TASK INSTRUCTIONS: Write each entry out again, exactly as it is written.
Segment Open
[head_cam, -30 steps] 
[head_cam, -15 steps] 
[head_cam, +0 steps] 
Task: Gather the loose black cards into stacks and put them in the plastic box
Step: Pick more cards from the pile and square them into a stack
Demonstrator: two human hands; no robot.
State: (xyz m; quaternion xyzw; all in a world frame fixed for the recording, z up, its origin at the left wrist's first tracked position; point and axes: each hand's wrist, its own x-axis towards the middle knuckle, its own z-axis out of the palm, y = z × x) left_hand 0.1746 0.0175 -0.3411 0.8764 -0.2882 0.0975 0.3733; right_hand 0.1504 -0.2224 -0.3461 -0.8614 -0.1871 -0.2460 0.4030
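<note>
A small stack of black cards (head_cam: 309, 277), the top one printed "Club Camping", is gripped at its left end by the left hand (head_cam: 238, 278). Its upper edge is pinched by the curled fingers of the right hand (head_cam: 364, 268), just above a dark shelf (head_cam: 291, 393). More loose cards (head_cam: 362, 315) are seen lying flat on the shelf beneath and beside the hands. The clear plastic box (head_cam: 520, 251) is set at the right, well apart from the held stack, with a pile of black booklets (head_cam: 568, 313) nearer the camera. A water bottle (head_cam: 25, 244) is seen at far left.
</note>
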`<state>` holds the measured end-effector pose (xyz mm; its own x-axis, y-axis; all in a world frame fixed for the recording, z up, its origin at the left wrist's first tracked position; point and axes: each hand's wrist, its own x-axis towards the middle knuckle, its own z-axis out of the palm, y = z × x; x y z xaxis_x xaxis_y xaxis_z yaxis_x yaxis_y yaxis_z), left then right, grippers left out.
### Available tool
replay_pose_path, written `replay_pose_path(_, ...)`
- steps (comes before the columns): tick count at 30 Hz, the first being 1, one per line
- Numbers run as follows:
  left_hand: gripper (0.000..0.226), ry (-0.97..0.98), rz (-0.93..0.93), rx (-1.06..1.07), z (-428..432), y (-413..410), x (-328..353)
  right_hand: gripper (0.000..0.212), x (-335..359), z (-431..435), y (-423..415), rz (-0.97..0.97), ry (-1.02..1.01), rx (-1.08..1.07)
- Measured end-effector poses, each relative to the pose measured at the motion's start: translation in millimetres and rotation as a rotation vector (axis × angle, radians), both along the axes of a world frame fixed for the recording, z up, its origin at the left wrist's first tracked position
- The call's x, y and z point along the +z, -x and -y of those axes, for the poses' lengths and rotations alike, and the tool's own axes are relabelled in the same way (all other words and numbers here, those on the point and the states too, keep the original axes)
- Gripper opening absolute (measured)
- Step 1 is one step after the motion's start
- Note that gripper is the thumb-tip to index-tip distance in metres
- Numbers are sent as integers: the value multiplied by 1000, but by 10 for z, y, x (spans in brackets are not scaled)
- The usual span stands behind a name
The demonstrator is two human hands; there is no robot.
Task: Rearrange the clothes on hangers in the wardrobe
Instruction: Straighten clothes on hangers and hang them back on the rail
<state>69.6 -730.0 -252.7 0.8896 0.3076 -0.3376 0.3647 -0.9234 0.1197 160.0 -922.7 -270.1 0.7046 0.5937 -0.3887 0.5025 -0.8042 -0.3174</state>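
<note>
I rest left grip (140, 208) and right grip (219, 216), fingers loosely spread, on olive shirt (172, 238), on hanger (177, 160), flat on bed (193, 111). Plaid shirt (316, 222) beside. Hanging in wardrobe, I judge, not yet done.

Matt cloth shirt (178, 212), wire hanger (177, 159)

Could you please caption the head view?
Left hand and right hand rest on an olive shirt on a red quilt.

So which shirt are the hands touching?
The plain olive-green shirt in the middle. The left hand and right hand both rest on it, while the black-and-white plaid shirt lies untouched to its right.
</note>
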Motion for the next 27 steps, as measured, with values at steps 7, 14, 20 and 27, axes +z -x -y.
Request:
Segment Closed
ANSWER AREA:
[head_cam, -30 steps] 
[head_cam, -15 steps] 
[head_cam, +0 steps] 
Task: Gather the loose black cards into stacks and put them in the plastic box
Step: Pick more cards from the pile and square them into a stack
Demonstrator: two human hands; no robot.
State: (xyz m; quaternion xyzw; all in a world frame fixed for the recording, z up, its origin at the left wrist's first tracked position; point and axes: each hand's wrist, its own x-axis towards the middle knuckle, its own z-axis out of the palm, y = z × x) left_hand 0.1746 0.0175 -0.3411 0.8764 -0.2882 0.0975 0.3733; right_hand 0.1504 -0.2224 -0.3461 -0.8614 -0.1871 -0.2460 0.4030
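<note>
A small stack of black cards (head_cam: 309, 277), the top one printed "Club Camping", is gripped at its left end by the left hand (head_cam: 238, 278). Its upper edge is pinched by the curled fingers of the right hand (head_cam: 364, 268), just above a dark shelf (head_cam: 291, 393). More loose cards (head_cam: 362, 315) are seen lying flat on the shelf beneath and beside the hands. The clear plastic box (head_cam: 520, 251) is set at the right, well apart from the held stack, with a pile of black booklets (head_cam: 568, 313) nearer the camera. A water bottle (head_cam: 25, 244) is seen at far left.
</note>
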`<state>` holds the measured end-effector pose (xyz mm; its own x-axis, y-axis; all in a world frame fixed for the recording, z up, its origin at the left wrist's first tracked position; point and axes: each hand's wrist, its own x-axis towards the middle knuckle, its own z-axis out of the palm, y = z × x; x y z xaxis_x xaxis_y xaxis_z yaxis_x yaxis_y yaxis_z), left then right, grippers left out.
### Available tool
replay_pose_path, written `replay_pose_path(_, ...)`
- steps (comes before the columns): tick count at 30 Hz, the first being 1, one per line
- Numbers run as follows:
  left_hand: gripper (0.000..0.226), ry (-0.97..0.98), rz (-0.93..0.93), rx (-1.06..1.07), z (-428..432), y (-413..410), x (-328..353)
  right_hand: gripper (0.000..0.212), x (-335..359), z (-431..435), y (-423..415), rz (-0.97..0.97), ry (-1.02..1.01), rx (-1.08..1.07)
- Measured end-effector poses, each relative to the pose measured at the motion's start: translation in millimetres and rotation as a rotation vector (axis × angle, radians), both along the axes of a world frame fixed for the recording, z up, its origin at the left wrist's first tracked position
- The call's x, y and z point along the +z, -x and -y of those axes, for the poses' lengths and rotations alike, and the tool's own axes are relabelled in the same way (all other words and numbers here, those on the point and the states too, keep the original axes)
- Gripper opening absolute (measured)
- Step 1 is one step after the motion's start
- Note that gripper is the thumb-tip to index-tip distance in metres
- Numbers are sent as integers: the value multiplied by 1000, but by 10 for z, y, x (spans in brackets are not scaled)
- The usual span stands behind a name
The demonstrator is two human hands; there is no robot.
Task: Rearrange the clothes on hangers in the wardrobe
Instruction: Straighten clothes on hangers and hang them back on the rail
<state>69.6 -730.0 -252.7 0.8896 0.3076 -0.3376 0.3647 -0.9234 0.1197 160.0 -922.7 -270.1 0.7046 0.5937 -0.3887 0.5025 -0.8042 -0.3174</state>
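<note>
I rest left grip (140, 208) and right grip (219, 216), fingers loosely spread, on olive shirt (172, 238), on hanger (177, 160), flat on bed (193, 111). Plaid shirt (316, 222) beside. Hanging in wardrobe, I judge, not yet done.

Matt cloth shirt (178, 212), wire hanger (177, 159)

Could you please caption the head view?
Left hand and right hand rest on an olive shirt on a red quilt.

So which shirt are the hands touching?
The plain olive-green shirt in the middle. The left hand and right hand both rest on it, while the black-and-white plaid shirt lies untouched to its right.
</note>
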Motion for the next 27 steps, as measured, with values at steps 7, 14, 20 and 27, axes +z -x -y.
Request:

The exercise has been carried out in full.